The backbone of digital policing
The latest digital mobility technology is giving South Australia’s police officers more presence in the field.
South Australia Police (SAPOL) has pioneered many innovations in police work, and its use of technology is no exception. Its vision for modern digital policing enables officers to complete all of their paperwork from anywhere in the field; carry technology directly to the scene of an incident for tasks, such as capturing statements; spend more time in the field; and apply a host of forward-thinking technologies to carry out their duties.
An office on the beat
SAPOL’s Mobile Rugged Tablet project is expanding the service’s mobility strategy, providing technology that meets the needs of an agile, responsive police service moving into a modern digital age. To supply essential technology for the project, SAPOL turned to AMIT.

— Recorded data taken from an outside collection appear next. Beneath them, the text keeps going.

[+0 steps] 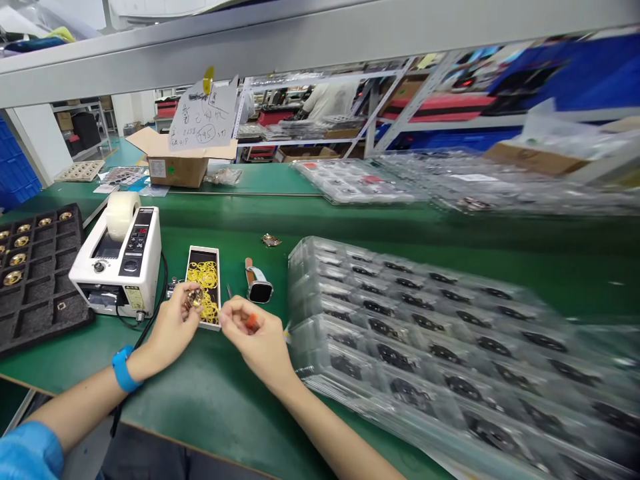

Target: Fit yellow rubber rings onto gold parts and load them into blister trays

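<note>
My left hand (175, 323), a blue band at its wrist, pinches a round gold-coloured watch part (195, 299) over the left side of a small white box (219, 287). Yellow rings (204, 275) lie inside that box on a dark base. At the box's lower right corner, my right hand (257, 340) is closed around something small and orange-red (251, 322). What its fingertips pinch, if anything, is too small to tell. A smartwatch (259, 291) with a light strap lies just beyond my right hand.
A white tape dispenser (119, 257) and a black compartment tray (43, 293) with gold parts stand at the left. Stacked clear plastic trays (415, 313) of dark parts fill the right. Behind are a cardboard box (177, 171) and a small metallic part (271, 240). A shelf beam crosses above.
</note>
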Action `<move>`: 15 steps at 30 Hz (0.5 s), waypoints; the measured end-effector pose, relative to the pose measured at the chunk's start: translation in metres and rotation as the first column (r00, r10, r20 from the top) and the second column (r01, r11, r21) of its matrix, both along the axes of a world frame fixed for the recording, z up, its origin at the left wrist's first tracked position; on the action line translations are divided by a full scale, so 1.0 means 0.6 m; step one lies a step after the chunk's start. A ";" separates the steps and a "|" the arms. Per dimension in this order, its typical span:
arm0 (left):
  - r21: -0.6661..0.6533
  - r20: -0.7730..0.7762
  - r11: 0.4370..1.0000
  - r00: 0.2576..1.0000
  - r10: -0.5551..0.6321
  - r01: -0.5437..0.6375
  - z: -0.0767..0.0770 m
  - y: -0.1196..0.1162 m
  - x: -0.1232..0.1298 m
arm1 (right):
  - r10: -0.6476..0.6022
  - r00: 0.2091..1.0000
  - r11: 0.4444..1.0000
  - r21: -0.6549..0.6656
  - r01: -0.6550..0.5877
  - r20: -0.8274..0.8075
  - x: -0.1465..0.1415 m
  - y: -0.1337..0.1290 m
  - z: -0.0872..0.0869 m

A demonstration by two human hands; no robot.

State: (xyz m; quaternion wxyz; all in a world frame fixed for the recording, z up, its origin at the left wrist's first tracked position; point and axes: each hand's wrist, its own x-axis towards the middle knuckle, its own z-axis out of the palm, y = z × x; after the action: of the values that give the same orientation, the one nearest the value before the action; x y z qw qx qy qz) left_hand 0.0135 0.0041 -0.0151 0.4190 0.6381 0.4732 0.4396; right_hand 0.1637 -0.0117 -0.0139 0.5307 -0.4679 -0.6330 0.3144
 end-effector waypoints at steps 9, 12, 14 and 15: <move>-0.217 0.420 0.976 0.904 0.073 0.022 0.023 0.010 -0.006 | -0.069 0.906 0.998 0.017 0.068 0.418 0.010 0.026 -0.036; -0.247 0.410 0.967 0.910 0.052 0.056 0.025 0.006 -0.006 | -0.144 0.873 0.989 0.077 0.122 0.466 0.001 0.004 -0.027; -0.250 0.394 0.966 0.918 0.036 0.069 0.026 0.005 -0.009 | -0.184 0.853 0.980 0.157 0.121 0.488 0.002 -0.017 -0.010; -0.250 0.385 0.966 0.922 0.032 0.071 0.027 0.006 -0.010 | -0.210 0.844 0.969 0.223 0.111 0.494 0.007 -0.026 0.002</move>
State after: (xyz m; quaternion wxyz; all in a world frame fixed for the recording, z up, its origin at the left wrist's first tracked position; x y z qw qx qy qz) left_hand 0.0078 0.0074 0.0008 0.5880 0.4837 0.4284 0.4866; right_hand 0.1682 -0.0270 -0.0127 0.4084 -0.5345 -0.7365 0.0721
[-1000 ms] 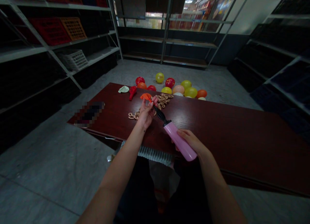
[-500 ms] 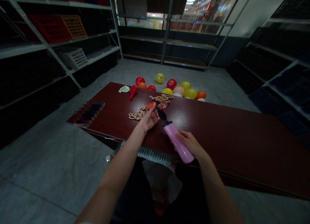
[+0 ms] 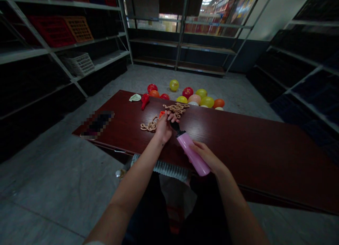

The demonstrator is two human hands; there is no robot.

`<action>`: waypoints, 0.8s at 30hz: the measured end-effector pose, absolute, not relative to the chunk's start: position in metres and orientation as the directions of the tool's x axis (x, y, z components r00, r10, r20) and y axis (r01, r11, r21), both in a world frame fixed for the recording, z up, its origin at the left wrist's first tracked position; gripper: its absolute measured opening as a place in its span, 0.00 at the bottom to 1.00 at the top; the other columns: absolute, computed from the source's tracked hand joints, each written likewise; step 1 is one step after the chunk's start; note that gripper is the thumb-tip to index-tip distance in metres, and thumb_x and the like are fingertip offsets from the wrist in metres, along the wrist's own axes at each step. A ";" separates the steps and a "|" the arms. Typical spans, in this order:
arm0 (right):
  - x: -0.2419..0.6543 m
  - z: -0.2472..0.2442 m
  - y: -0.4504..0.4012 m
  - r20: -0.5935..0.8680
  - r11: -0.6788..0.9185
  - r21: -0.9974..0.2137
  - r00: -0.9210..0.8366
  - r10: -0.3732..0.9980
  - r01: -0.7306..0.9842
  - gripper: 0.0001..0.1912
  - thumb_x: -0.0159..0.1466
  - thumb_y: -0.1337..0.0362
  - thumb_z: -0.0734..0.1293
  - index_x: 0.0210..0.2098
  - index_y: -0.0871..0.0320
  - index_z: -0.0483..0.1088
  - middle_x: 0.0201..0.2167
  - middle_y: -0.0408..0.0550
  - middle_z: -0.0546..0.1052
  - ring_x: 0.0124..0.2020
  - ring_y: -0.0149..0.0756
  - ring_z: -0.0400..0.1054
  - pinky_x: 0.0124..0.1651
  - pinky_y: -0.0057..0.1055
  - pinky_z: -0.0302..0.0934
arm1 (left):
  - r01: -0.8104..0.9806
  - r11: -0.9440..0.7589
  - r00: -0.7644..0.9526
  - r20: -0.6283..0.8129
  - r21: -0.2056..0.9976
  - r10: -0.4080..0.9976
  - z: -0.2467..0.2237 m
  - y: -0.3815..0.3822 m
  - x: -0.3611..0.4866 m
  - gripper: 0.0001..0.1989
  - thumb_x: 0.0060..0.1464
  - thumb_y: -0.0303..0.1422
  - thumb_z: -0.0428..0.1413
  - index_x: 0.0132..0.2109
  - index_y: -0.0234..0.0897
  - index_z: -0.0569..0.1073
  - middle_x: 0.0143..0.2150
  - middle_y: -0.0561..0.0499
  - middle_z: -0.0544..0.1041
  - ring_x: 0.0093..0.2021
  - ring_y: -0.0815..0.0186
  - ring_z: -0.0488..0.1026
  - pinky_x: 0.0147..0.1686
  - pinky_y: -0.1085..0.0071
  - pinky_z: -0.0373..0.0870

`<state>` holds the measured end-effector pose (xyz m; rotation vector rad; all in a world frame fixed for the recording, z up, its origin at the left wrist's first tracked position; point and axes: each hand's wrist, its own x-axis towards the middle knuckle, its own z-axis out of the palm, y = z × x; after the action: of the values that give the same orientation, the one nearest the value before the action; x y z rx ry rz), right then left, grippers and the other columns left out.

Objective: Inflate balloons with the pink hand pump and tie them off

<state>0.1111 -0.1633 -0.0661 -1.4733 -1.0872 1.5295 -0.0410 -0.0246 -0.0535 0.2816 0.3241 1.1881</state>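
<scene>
A pink balloon pump (image 3: pixel 194 155) with a black nozzle end (image 3: pixel 174 125) lies slanted above the near side of the table, and my right hand (image 3: pixel 206 156) is wrapped round its body. At the nozzle tip, my left hand (image 3: pixel 165 126) is closed on a deflated orange balloon (image 3: pixel 161 114). The fingers cover most of that balloon and the tip, so how far it sits on the nozzle is hidden. Tan, curled limp balloons (image 3: pixel 149 125) lie beside the left hand, with another tan heap (image 3: pixel 178 108) just beyond it.
A flat red balloon (image 3: pixel 144 101) and a pale green one (image 3: pixel 135 97) lie on the dark red table (image 3: pixel 238 146). A blurred-out dark object (image 3: pixel 97 124) is at its left end. Several inflated balloons (image 3: pixel 188 92) rest on the floor behind. Shelves (image 3: pixel 106 58) line the sides and back.
My left hand has turned and its fingers have closed over the nozzle tip and the orange balloon. My right hand and the pump have shifted slightly left.
</scene>
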 end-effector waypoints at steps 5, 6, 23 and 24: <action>0.101 -0.062 -0.158 -0.221 -0.201 -0.958 -0.077 0.972 0.205 0.29 0.59 0.45 0.72 0.53 0.58 0.74 0.45 0.50 0.81 0.42 0.42 0.73 0.45 0.36 0.67 | -0.883 0.193 0.137 -0.158 0.429 0.978 -0.035 -0.016 -0.038 0.16 0.72 0.31 0.44 0.32 0.37 0.63 0.22 0.59 0.53 0.18 0.74 0.53 0.23 0.75 0.59; 0.101 -0.063 -0.158 -0.208 -0.185 -0.958 -0.083 0.975 0.220 0.29 0.59 0.45 0.72 0.53 0.57 0.74 0.47 0.50 0.81 0.45 0.44 0.73 0.49 0.38 0.67 | -0.880 0.172 0.113 -0.157 0.443 0.981 -0.032 -0.012 -0.041 0.16 0.72 0.31 0.45 0.32 0.37 0.63 0.22 0.59 0.53 0.18 0.74 0.53 0.23 0.75 0.58; 0.101 -0.063 -0.167 -0.182 -0.142 -0.949 -0.121 0.976 0.280 0.26 0.61 0.46 0.71 0.53 0.54 0.76 0.46 0.48 0.81 0.44 0.46 0.73 0.49 0.40 0.68 | -0.900 0.016 -0.046 -0.132 0.437 0.990 -0.041 0.027 -0.073 0.08 0.71 0.30 0.48 0.44 0.38 0.72 0.20 0.61 0.54 0.17 0.75 0.54 0.22 0.78 0.57; 0.101 -0.063 -0.166 -0.179 -0.140 -0.949 -0.117 0.977 0.281 0.26 0.61 0.46 0.71 0.53 0.53 0.76 0.46 0.48 0.82 0.44 0.46 0.73 0.49 0.40 0.68 | -0.901 0.018 -0.041 -0.127 0.433 0.991 -0.041 0.028 -0.072 0.08 0.71 0.30 0.48 0.43 0.38 0.72 0.20 0.61 0.54 0.17 0.75 0.54 0.22 0.78 0.58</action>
<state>0.1011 -0.1665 -0.0635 -1.4673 -1.4402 1.2953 -0.0717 0.0282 -0.0415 0.2464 0.4577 1.5512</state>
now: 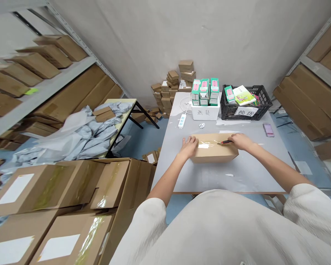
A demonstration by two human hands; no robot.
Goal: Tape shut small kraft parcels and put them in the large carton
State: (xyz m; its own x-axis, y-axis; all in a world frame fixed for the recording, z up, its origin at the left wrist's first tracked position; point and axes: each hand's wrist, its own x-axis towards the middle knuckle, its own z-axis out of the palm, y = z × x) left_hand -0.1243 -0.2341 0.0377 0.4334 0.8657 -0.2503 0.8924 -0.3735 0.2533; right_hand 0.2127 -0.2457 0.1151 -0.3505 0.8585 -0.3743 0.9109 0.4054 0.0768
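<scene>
A closed cardboard box lies lengthwise on the grey table, with clear tape along its top. My left hand rests on the box's left end, its fingers apart. At the right end, my right hand is closed round a red and black cutter. The cutter's tip points left and meets the tape on the box top.
Behind the box stand a white bin of green boxes and a black crate. A power strip and a phone-like object lie on the table. Large cartons fill the lower left; shelves flank both sides.
</scene>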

“Their goal was to do away with officers carrying paper-based notebooks for recording notes and capturing statements, then having to go back to the station and type it all up,” said AMIT Business Development Manager Nicholas Cizauskas.
Providing officers with an ‘office away from the office’ enables them to take the device directly to the scene, capture statements, search for and access any data required, write the report, and if necessary, finish it up in the car between shifts.
Time that had been spent typing in the stations is instead spent doing policing work in the community.
SAPOL quickly found that its existing VPN solution could not satisfy all scenarios.
“They had created multiple edge cases,” said Cizauskas. “Removing the device from the car, connecting it to the cellular network, putting it in a hardwired dock. When the device switched between networks, applications lost their handshake with the back-end system.”
Most critically, there was no notification to the officers in the car or the staff in the communications centre that they had lost the ability to exchange messages. To SAPOL, that level of risk was simply unacceptable.
Cizauskas and AMIT advised them to try NetMotion. “We provided them a trial licence and helped them set up the pilot,” he recalled. “After testing it through all their scenarios, they told us, ‘That’s it! This is going to hit it.’”
A world of new technologies
SAPOL found that with NetMotion providing a reliable network layer, it could evolve its devices to better service the frontline by opening up an ecosystem of new applications. The application suite comprises the entire office suite, as well as access to back-end systems and to the intranet. The latter enables officers to look up general orders and standard operating procedures, and download standard templates for forms.
This in turn opened up many new efficiencies. For example, the building access card for the SAPOL offices includes a printer access code. This facilitated a pilot program where officers securely access printing functions using the mobile rugged tablet while on the road, then go to the office and use their card to collect their printing.
Having NetMotion in place also allows SAPOL to pursue new initiatives. “They’re looking into signature capture, and integrating body-worn video with the tablets,” said Cizauskas. “With NetMotion in place, that provides the backbone for all the new technologies.”
SAPOL has eight different types of patrol vehicles in the fleet. “All of them are equipped with mobile devices running NetMotion,” said Cizauskas. “That includes four-wheel drive vehicles for the remote areas. The helicopter has a rugged tablet with an extendable touchscreen.
“We’re furnishing executives and senior officers with enterprise-class tablets. They’ll all be running NetMotion because the leadership knows the product is so reliable.”
SAPOL is also taking advantage of NetMotion’s data-gathering capabilities. Dashboards with indicators show if a device is truly being used in a mobile manner or just sitting in an office, or whether it isn’t being turned on at all.
Coverage maps have also proved invaluable, as in the example of one user who had having trouble getting connectivity at home. The maps revealed that he was in an area that showed absolutely red, with no coverage at all. “Without the data, the SAPOL technical staff would have had to commit all sorts of effort and resources,” declared Cizauskas. “As a solution provider, it’s great when we can deliver a product that can pay for itself.”
How does a public agency justify the expense, especially when there’s an extant product in place? The key is a successful trial and a compelling business case. The SAPOL team took the product and device to the frontline officers, while keeping senior staff in the loop. Knowing that the frontline officers were happy with the product made the superintendent, CIO and CTO happy with it as well.
To build the business case, the SAPOL product manager confirmed the results of the trial in writing, and also presented a matrix that covered the various usage scenarios and how the previous solution and the new NetMotion satisfied them. Only NetMotion covered them all. Then it was simply a matter of formalising the approval in a proposal to the commissioner for sign-off.
The pay-off has been more police presence in the field. SAPOL had conservatively estimated saving 15 minutes per officer per shift. “In reality, they’ve told me it’s as much as two hours,” said Cizauskas.
“Thanks to NetMotion and the other products we have furnished, we are able to facilitate SAPOL’s mobility strategy. It gives their officers more presence in the field, out in the public, using the latest technology.”